> _TASK DETAILS_: Nothing in the records may be altered. Repeat them in full.

··· RECORDS FOR THE EXERCISE

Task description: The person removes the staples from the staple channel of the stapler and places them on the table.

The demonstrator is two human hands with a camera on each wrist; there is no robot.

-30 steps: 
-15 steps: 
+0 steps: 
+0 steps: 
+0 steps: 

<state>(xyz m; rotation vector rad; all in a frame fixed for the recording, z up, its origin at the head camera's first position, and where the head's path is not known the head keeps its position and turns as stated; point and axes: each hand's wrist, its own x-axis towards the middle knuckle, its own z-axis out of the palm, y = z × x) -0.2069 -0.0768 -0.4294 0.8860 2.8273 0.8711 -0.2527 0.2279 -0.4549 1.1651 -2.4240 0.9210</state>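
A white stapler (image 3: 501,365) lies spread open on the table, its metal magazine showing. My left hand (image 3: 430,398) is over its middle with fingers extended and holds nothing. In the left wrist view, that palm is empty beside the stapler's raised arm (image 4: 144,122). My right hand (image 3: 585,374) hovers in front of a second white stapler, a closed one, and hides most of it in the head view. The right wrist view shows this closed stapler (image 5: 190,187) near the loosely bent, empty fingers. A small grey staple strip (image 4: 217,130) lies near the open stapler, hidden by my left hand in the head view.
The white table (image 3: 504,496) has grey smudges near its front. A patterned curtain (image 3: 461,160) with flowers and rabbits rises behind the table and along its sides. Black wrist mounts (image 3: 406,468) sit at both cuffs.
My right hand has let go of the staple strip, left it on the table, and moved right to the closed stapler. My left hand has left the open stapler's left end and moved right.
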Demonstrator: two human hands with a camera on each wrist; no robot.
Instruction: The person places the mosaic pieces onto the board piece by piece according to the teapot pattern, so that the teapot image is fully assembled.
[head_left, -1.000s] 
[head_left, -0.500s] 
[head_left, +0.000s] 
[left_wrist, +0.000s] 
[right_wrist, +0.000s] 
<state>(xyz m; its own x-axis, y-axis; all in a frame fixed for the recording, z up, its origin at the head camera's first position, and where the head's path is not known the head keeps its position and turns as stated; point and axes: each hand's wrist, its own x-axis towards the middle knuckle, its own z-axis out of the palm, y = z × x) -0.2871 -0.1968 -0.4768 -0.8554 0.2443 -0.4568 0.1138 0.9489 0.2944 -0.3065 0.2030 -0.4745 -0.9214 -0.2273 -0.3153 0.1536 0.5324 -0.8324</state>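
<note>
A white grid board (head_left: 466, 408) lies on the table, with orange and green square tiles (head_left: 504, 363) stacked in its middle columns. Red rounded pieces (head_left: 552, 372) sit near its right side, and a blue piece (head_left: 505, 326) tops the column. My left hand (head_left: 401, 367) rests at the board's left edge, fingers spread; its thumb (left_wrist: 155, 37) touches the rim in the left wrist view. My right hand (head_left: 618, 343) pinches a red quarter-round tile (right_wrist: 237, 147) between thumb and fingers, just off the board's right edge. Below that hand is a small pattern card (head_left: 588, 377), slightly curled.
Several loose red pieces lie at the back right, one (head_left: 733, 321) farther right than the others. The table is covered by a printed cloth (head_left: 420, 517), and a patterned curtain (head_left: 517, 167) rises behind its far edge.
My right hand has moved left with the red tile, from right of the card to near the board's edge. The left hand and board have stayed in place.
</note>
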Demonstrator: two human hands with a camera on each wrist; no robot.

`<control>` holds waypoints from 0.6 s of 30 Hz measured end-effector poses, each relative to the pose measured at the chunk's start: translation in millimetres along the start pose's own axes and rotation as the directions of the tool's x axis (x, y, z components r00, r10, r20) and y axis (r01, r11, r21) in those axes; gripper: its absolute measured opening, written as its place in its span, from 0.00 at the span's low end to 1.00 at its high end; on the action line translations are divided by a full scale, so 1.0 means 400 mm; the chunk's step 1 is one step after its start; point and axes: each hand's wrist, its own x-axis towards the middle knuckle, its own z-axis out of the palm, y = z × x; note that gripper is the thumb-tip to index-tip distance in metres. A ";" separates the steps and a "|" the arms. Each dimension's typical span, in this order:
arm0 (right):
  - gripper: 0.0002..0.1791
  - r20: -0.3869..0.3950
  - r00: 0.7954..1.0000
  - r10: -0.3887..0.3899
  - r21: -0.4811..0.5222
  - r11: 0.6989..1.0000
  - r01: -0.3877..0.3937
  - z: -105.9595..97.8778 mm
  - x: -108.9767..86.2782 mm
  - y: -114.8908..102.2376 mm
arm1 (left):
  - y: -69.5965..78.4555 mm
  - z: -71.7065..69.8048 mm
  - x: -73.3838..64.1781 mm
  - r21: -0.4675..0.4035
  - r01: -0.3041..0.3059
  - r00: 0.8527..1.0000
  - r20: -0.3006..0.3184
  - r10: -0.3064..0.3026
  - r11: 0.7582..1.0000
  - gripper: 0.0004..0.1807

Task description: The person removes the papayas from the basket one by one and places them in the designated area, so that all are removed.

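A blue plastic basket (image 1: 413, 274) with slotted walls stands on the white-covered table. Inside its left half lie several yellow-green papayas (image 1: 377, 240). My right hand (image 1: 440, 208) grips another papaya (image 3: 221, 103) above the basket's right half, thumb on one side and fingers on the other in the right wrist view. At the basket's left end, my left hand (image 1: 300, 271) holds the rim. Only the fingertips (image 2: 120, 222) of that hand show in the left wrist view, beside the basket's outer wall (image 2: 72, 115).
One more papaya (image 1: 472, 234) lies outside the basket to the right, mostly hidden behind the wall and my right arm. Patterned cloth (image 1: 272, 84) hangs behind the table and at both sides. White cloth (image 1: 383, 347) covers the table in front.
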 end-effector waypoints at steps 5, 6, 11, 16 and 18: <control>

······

> _SOLVED PROBLEM_:
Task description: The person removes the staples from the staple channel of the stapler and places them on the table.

The demonstrator is two human hands with a camera on each wrist; there is no robot.

-30 steps: 
-15 steps: 
+0 steps: 
+0 steps: 
+0 steps: 

<state>(xyz m; rotation vector rad; all in a frame fixed for the recording, z up, its origin at the head camera's first position, and where the head's path is not known the head keeps its position and turns as stated; point and axes: each hand's wrist, its own x-axis towards the middle knuckle, its own z-axis out of the palm, y = z × x) -0.2069 -0.0768 -0.4294 0.8860 2.8273 0.8711 -0.2527 0.2279 -0.4549 1.1651 -2.4240 0.9210</state>
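A white stapler (image 3: 501,365) lies spread open on the table, its metal magazine showing. My left hand (image 3: 430,398) is over its middle with fingers extended and holds nothing. In the left wrist view, that palm is empty beside the stapler's raised arm (image 4: 144,122). My right hand (image 3: 585,374) hovers in front of a second white stapler, a closed one, and hides most of it in the head view. The right wrist view shows this closed stapler (image 5: 190,187) near the loosely bent, empty fingers. A small grey staple strip (image 4: 217,130) lies near the open stapler, hidden by my left hand in the head view.
The white table (image 3: 504,496) has grey smudges near its front. A patterned curtain (image 3: 461,160) with flowers and rabbits rises behind the table and along its sides. Black wrist mounts (image 3: 406,468) sit at both cuffs.
My right hand has let go of the staple strip, left it on the table, and moved right to the closed stapler. My left hand has left the open stapler's left end and moved right.
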Demonstrator: two human hands with a camera on each wrist; no robot.
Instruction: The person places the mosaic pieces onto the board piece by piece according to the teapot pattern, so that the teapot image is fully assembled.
[head_left, -1.000s] 
[head_left, -0.500s] 
[head_left, +0.000s] 
[left_wrist, +0.000s] 
[right_wrist, +0.000s] 
<state>(xyz m; its own x-axis, y-axis; all in a frame fixed for the recording, z up, its origin at the head camera's first position, and where the head's path is not known the head keeps its position and turns as stated; point and axes: each hand's wrist, its own x-axis towards the middle knuckle, its own z-axis out of the palm, y = z × x) -0.2871 -0.1968 -0.4768 -0.8554 0.2443 -0.4568 0.1138 0.9489 0.2944 -0.3065 0.2030 -0.4745 -0.9214 -0.2273 -0.3153 0.1536 0.5324 -0.8324</state>
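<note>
A white grid board (head_left: 466, 408) lies on the table, with orange and green square tiles (head_left: 504, 363) stacked in its middle columns. Red rounded pieces (head_left: 552, 372) sit near its right side, and a blue piece (head_left: 505, 326) tops the column. My left hand (head_left: 401, 367) rests at the board's left edge, fingers spread; its thumb (left_wrist: 155, 37) touches the rim in the left wrist view. My right hand (head_left: 618, 343) pinches a red quarter-round tile (right_wrist: 237, 147) between thumb and fingers, just off the board's right edge. Below that hand is a small pattern card (head_left: 588, 377), slightly curled.
Several loose red pieces lie at the back right, one (head_left: 733, 321) farther right than the others. The table is covered by a printed cloth (head_left: 420, 517), and a patterned curtain (head_left: 517, 167) rises behind its far edge.
My right hand has moved left with the red tile, from right of the card to near the board's edge. The left hand and board have stayed in place.
</note>
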Demonstrator: two human hands with a camera on each wrist; no robot.

`<control>` holds waypoints from 0.6 s of 30 Hz measured end-effector poses, each relative to the pose measured at the chunk's start: translation in millimetres along the start pose's own axes and rotation as the directions of the tool's x axis (x, y, z components r00, r10, r20) and y axis (r01, r11, r21) in those axes; gripper: its absolute measured opening, written as its place in its span, from 0.00 at the span's low end to 1.00 at its high end; on the action line translations are divided by a full scale, so 1.0 means 400 mm; the chunk's step 1 is one step after its start; point and axes: each hand's wrist, its own x-axis towards the middle knuckle, its own z-axis out of the palm, y = z × x; note that gripper is the thumb-tip to index-tip distance in metres. A ";" separates the steps and a "|" the arms. Each dimension's typical span, in this order:
arm0 (right):
  - gripper: 0.0002..0.1791
  - r20: -0.3869..0.3950
  - r00: 0.7954..1.0000
  - r10: -0.3887..0.3899
  - r21: -0.4811..0.5222
  - r11: 0.6989..1.0000
  - r01: -0.3877..0.3937
  - z: -105.9595..97.8778 mm
  - x: -108.9767..86.2782 mm
  - y: -114.8908..102.2376 mm
arm1 (left):
  - y: -69.5965..78.4555 mm
  - z: -71.7065..69.8048 mm
  - x: -73.3838..64.1781 mm
  - r21: -0.4675..0.4035
  - r01: -0.3041..0.3059
  - r00: 0.8527..1.0000
  - r20: -0.3006..0.3184
  - r10: -0.3064..0.3026
  - r11: 0.7582..1.0000
  - gripper: 0.0004..0.1807

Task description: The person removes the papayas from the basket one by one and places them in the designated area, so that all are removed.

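A blue plastic basket (image 1: 413, 274) with slotted walls stands on the white-covered table. Inside its left half lie several yellow-green papayas (image 1: 377, 240). My right hand (image 1: 440, 208) grips another papaya (image 3: 221, 103) above the basket's right half, thumb on one side and fingers on the other in the right wrist view. At the basket's left end, my left hand (image 1: 300, 271) holds the rim. Only the fingertips (image 2: 120, 222) of that hand show in the left wrist view, beside the basket's outer wall (image 2: 72, 115).
One more papaya (image 1: 472, 234) lies outside the basket to the right, mostly hidden behind the wall and my right arm. Patterned cloth (image 1: 272, 84) hangs behind the table and at both sides. White cloth (image 1: 383, 347) covers the table in front.
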 end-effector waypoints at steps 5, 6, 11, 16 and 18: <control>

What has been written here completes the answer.